» ASSIGNED TASK:
Please reproduce the entries below exactly, omitting any images they contain.

[Stored data]

● ● ●

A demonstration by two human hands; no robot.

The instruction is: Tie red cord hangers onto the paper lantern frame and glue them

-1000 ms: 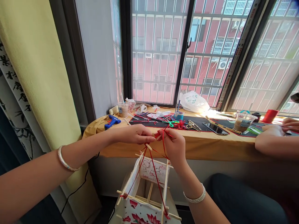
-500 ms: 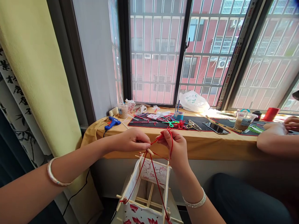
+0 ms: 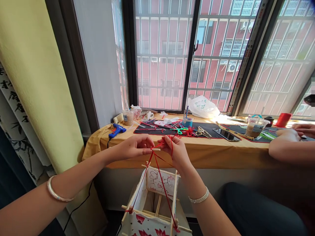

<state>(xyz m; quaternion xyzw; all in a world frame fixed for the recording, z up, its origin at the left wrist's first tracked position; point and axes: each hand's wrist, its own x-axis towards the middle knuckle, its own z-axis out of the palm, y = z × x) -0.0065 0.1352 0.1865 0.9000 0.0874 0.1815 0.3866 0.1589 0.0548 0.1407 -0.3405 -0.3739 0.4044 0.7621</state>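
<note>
My left hand (image 3: 137, 145) is closed, pinching a thin wooden stick (image 3: 156, 149) where red cord wraps round it. My right hand (image 3: 175, 151) is closed on the loose part of the red cord (image 3: 171, 147), close to the left fingertips. From the stick, strands run down to the corners of a box-shaped lantern frame (image 3: 175, 196) of wooden sticks. White panels with red flowers (image 3: 150, 226) cover its sides, and its top is open. The frame sits below my hands on a pale surface, mostly hidden.
A blue glue gun (image 3: 117, 130), green-handled scissors (image 3: 180, 130), a phone (image 3: 225, 134) and drink cups (image 3: 256, 126) lie on the cloth-covered table (image 3: 211, 154). At the right, another person's arm (image 3: 285, 146) rests on it. A curtain (image 3: 44, 82) hangs left.
My left hand has shifted slightly and the stick now lies nearly level instead of slanting down. My right hand has moved left, closer to the stick, with the cord still in it.
</note>
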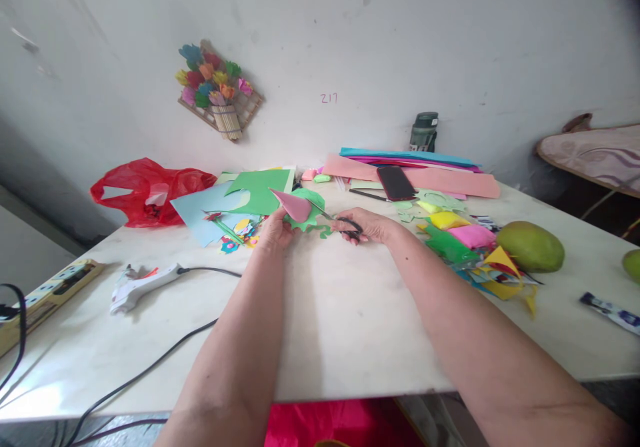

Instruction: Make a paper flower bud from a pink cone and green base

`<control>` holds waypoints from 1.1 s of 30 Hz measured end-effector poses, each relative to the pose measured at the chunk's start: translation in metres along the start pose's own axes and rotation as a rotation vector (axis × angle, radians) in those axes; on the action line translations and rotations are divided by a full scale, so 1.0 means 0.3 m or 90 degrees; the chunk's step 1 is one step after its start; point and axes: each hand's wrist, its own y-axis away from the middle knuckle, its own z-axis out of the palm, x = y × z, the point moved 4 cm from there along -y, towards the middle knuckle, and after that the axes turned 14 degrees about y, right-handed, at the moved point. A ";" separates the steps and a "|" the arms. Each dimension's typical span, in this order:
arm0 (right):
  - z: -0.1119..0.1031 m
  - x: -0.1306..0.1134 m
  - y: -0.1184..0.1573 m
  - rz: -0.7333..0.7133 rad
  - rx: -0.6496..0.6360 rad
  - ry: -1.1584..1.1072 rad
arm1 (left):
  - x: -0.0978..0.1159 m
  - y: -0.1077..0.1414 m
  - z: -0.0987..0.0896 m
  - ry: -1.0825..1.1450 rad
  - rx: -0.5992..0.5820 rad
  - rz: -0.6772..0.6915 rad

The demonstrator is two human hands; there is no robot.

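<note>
My left hand [278,231] is closed on a pink paper cone [294,205] that is joined to a wavy-edged green paper piece [311,200]. The cone's tip points to the upper left. In my right hand [364,225] is a pair of scissors [351,227] with black handles. Its blades reach left to the green paper, close to the cone. Small green paper scraps [320,231] lie on the table just below the blades. Part of the left fingers is hidden behind the cone.
A glue gun [143,287] with a black cord lies left, near a power strip [55,293]. Behind are a red plastic bag [150,190], green card [265,190] and a phone [396,183]. Clay packets [473,235], scraps and a mango [531,245] sit right.
</note>
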 end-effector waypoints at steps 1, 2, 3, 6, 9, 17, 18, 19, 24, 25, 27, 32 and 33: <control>0.001 0.000 0.001 0.001 -0.002 0.001 | 0.000 -0.001 -0.001 -0.002 0.005 0.000; 0.001 0.000 0.001 0.002 -0.004 0.003 | 0.000 -0.002 -0.003 -0.004 0.009 0.001; 0.001 0.000 0.001 0.003 -0.005 0.005 | 0.001 -0.003 -0.004 -0.006 0.012 0.002; 0.001 0.006 -0.002 0.005 -0.009 0.008 | 0.002 -0.005 -0.005 -0.009 0.015 0.006; 0.000 0.011 -0.006 0.004 -0.010 0.004 | 0.001 -0.008 -0.005 -0.012 0.012 0.005; 0.010 -0.007 0.001 0.023 0.000 0.003 | -0.009 -0.022 -0.005 0.004 0.026 0.011; 0.011 -0.012 0.003 0.029 -0.001 -0.001 | -0.010 -0.023 -0.005 0.004 0.029 0.011; 0.012 -0.016 0.005 0.034 -0.001 -0.005 | -0.011 -0.023 -0.005 0.002 0.032 0.010; 0.013 -0.026 0.012 0.052 0.002 -0.011 | -0.009 -0.028 -0.009 -0.013 0.044 0.014; 0.013 -0.026 0.012 0.053 0.000 -0.009 | -0.009 -0.030 -0.010 -0.016 0.042 0.014; 0.014 -0.022 0.010 0.051 -0.004 -0.001 | -0.011 -0.035 -0.013 -0.024 0.040 0.009; 0.015 -0.008 -0.002 0.031 -0.011 0.028 | -0.016 -0.051 -0.025 -0.051 0.039 0.005; 0.015 -0.007 -0.003 0.029 -0.011 0.032 | -0.016 -0.058 -0.029 -0.054 0.035 0.005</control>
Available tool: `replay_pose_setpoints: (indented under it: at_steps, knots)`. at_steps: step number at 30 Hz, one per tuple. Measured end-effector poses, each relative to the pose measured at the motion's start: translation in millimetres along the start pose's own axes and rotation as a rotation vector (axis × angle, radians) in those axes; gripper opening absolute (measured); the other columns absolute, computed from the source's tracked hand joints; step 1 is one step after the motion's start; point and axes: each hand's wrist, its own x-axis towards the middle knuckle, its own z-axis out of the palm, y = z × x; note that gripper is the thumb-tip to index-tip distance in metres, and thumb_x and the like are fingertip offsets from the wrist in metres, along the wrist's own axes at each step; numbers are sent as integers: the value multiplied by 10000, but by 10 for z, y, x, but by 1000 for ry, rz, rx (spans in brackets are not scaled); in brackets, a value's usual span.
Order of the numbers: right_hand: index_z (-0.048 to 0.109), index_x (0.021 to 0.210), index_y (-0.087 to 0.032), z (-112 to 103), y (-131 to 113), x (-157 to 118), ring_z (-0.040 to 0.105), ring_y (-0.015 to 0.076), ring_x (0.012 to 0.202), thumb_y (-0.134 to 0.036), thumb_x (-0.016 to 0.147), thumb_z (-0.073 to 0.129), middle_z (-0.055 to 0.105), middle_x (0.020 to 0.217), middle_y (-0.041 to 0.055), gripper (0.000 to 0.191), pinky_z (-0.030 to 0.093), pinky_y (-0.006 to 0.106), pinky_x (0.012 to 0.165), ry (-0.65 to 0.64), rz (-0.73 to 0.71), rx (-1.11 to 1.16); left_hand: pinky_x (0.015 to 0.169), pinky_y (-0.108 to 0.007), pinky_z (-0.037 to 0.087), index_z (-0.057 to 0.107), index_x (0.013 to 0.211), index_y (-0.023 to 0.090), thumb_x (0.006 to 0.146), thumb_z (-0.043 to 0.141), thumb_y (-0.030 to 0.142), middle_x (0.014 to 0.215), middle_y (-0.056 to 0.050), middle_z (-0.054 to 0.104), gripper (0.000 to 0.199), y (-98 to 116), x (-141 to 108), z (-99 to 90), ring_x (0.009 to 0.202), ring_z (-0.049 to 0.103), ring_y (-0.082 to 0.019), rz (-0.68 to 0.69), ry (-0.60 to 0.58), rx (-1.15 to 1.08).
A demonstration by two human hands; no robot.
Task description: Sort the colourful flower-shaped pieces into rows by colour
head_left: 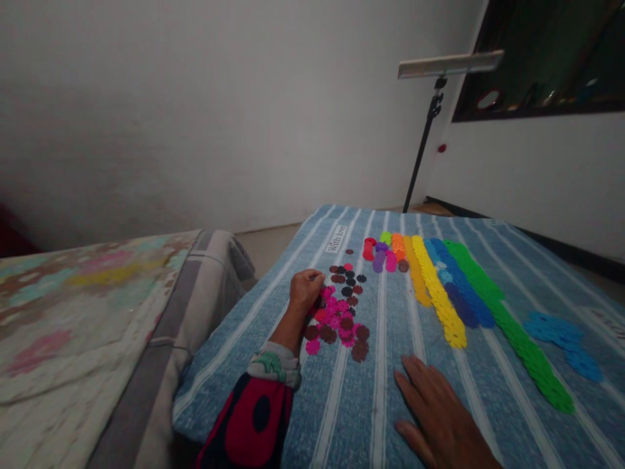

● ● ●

» WRITTEN ANSWER:
A demonstration by two human hands; no robot.

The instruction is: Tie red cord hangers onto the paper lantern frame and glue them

-1000 ms: 
-500 ms: 
+0 ms: 

<state>(xyz m; quaternion xyzw; all in a world frame fixed for the recording, z up, its origin at the left wrist's first tracked position; point and axes: each hand's wrist, its own x-axis towards the middle knuckle, its own z-axis out of the palm, y = z × x) -0.0065 0.1352 0.1865 0.9000 0.0874 0.1815 0.3866 0.1589 0.0548 0.1407 -0.3405 -0.3739 0.4044 0.7621</state>
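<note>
My left hand (image 3: 137, 145) is closed, pinching a thin wooden stick (image 3: 156, 149) where red cord wraps round it. My right hand (image 3: 175, 151) is closed on the loose part of the red cord (image 3: 171, 147), close to the left fingertips. From the stick, strands run down to the corners of a box-shaped lantern frame (image 3: 175, 196) of wooden sticks. White panels with red flowers (image 3: 150, 226) cover its sides, and its top is open. The frame sits below my hands on a pale surface, mostly hidden.
A blue glue gun (image 3: 117, 130), green-handled scissors (image 3: 180, 130), a phone (image 3: 225, 134) and drink cups (image 3: 256, 126) lie on the cloth-covered table (image 3: 211, 154). At the right, another person's arm (image 3: 285, 146) rests on it. A curtain (image 3: 44, 82) hangs left.
My left hand has shifted slightly and the stick now lies nearly level instead of slanting down. My right hand has moved left, closer to the stick, with the cord still in it.
</note>
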
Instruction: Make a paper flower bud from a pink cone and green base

`<control>` holds waypoints from 1.1 s of 30 Hz measured end-effector poses, each relative to the pose measured at the chunk's start: translation in metres along the start pose's own axes and rotation as a rotation vector (axis × angle, radians) in those axes; on the action line translations and rotations are divided by a full scale, so 1.0 means 0.3 m or 90 degrees; the chunk's step 1 is one step after its start; point and axes: each hand's wrist, its own y-axis away from the middle knuckle, its own z-axis out of the palm, x = y × z, the point moved 4 cm from there along -y, towards the middle knuckle, and after that the axes turned 14 degrees about y, right-handed, at the moved point. A ";" separates the steps and a "|" the arms. Each dimension's typical span, in this order:
arm0 (right):
  - z: -0.1119..0.1031 m
  - x: -0.1306..0.1134 m
  - y: -0.1184..0.1573 m
  - rz: -0.7333..0.7133 rad
  - rx: -0.6496..0.6360 rad
  - ry: -1.1584..1.1072 rad
arm1 (left):
  - x: -0.0978..0.1159 m
  - y: -0.1077..0.1414 m
  - z: -0.0987..0.0896 m
  - ry: -1.0825..1.1450 rad
  - rx: -0.5992..0.5820 rad
  - rz: -0.6772..0.6915 rad

The demonstrator is two human hands; there is no robot.

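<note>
My left hand [278,231] is closed on a pink paper cone [294,205] that is joined to a wavy-edged green paper piece [311,200]. The cone's tip points to the upper left. In my right hand [364,225] is a pair of scissors [351,227] with black handles. Its blades reach left to the green paper, close to the cone. Small green paper scraps [320,231] lie on the table just below the blades. Part of the left fingers is hidden behind the cone.
A glue gun [143,287] with a black cord lies left, near a power strip [55,293]. Behind are a red plastic bag [150,190], green card [265,190] and a phone [396,183]. Clay packets [473,235], scraps and a mango [531,245] sit right.
</note>
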 end-effector waypoints at steps 1, 2, 3, 6, 9, 17, 18, 19, 24, 25, 27, 32 and 33: <control>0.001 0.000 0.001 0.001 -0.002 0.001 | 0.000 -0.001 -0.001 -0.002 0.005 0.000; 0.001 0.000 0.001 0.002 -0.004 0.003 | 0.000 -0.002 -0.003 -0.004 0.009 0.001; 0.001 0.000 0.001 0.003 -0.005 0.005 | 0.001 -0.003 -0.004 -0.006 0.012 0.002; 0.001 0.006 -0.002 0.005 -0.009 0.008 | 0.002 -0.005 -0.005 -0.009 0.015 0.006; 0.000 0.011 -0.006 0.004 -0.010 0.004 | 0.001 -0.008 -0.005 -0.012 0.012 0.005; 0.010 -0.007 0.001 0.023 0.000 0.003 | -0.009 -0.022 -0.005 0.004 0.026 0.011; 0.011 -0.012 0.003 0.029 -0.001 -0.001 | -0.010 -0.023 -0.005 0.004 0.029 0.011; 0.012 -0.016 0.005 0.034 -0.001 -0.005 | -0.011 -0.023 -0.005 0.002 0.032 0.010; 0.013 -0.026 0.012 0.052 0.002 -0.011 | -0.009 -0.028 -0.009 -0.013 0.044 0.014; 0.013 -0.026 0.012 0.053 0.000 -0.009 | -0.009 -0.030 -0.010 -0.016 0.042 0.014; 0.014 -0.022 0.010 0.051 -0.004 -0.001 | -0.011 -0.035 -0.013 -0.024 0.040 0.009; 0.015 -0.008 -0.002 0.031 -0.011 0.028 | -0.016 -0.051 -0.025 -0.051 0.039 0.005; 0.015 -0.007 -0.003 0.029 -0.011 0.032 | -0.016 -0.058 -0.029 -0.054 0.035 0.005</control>
Available tool: `replay_pose_setpoints: (indented under it: at_steps, knots)`. at_steps: step number at 30 Hz, one per tuple. Measured end-effector poses, each relative to the pose measured at the motion's start: translation in millimetres along the start pose's own axes and rotation as a rotation vector (axis × angle, radians) in those axes; gripper opening absolute (measured); the other columns absolute, computed from the source's tracked hand joints; step 1 is one step after the motion's start; point and axes: each hand's wrist, its own x-axis towards the middle knuckle, its own z-axis out of the palm, y = z × x; note that gripper is the thumb-tip to index-tip distance in metres, and thumb_x and the like are fingertip offsets from the wrist in metres, along the wrist's own axes at each step; numbers are sent as integers: the value multiplied by 10000, but by 10 for z, y, x, but by 1000 for ry, rz, rx (spans in brackets are not scaled); in brackets, a value's usual span.
Order of the numbers: right_hand: index_z (-0.048 to 0.109), index_x (0.021 to 0.210), index_y (-0.087 to 0.032), z (-112 to 103), y (-131 to 113), x (-157 to 118), ring_z (-0.040 to 0.105), ring_y (-0.015 to 0.076), ring_x (0.012 to 0.202), thumb_y (-0.134 to 0.036), thumb_x (-0.016 to 0.147), thumb_z (-0.073 to 0.129), middle_z (-0.055 to 0.105), middle_x (0.020 to 0.217), middle_y (-0.041 to 0.055), gripper (0.000 to 0.191), pinky_z (-0.030 to 0.093), pinky_y (-0.006 to 0.106), pinky_x (0.012 to 0.165), ry (-0.65 to 0.64), rz (-0.73 to 0.71), rx (-1.11 to 1.16); left_hand: pinky_x (0.015 to 0.169), pinky_y (-0.108 to 0.007), pinky_z (-0.037 to 0.087), index_z (-0.057 to 0.107), index_x (0.013 to 0.211), index_y (-0.023 to 0.090), thumb_x (0.006 to 0.146), thumb_z (-0.043 to 0.141), thumb_y (-0.030 to 0.142), middle_x (0.014 to 0.215), middle_y (-0.056 to 0.050), middle_z (-0.054 to 0.104), gripper (0.000 to 0.199), y (-98 to 116), x (-141 to 108), z (-99 to 90), ring_x (0.009 to 0.202), ring_z (-0.049 to 0.103), ring_y (-0.082 to 0.019), rz (-0.68 to 0.69), ry (-0.60 to 0.58), rx (-1.15 to 1.08).
A demonstration by two human hands; no robot.
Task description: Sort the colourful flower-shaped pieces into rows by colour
head_left: 

What has been written completes the answer.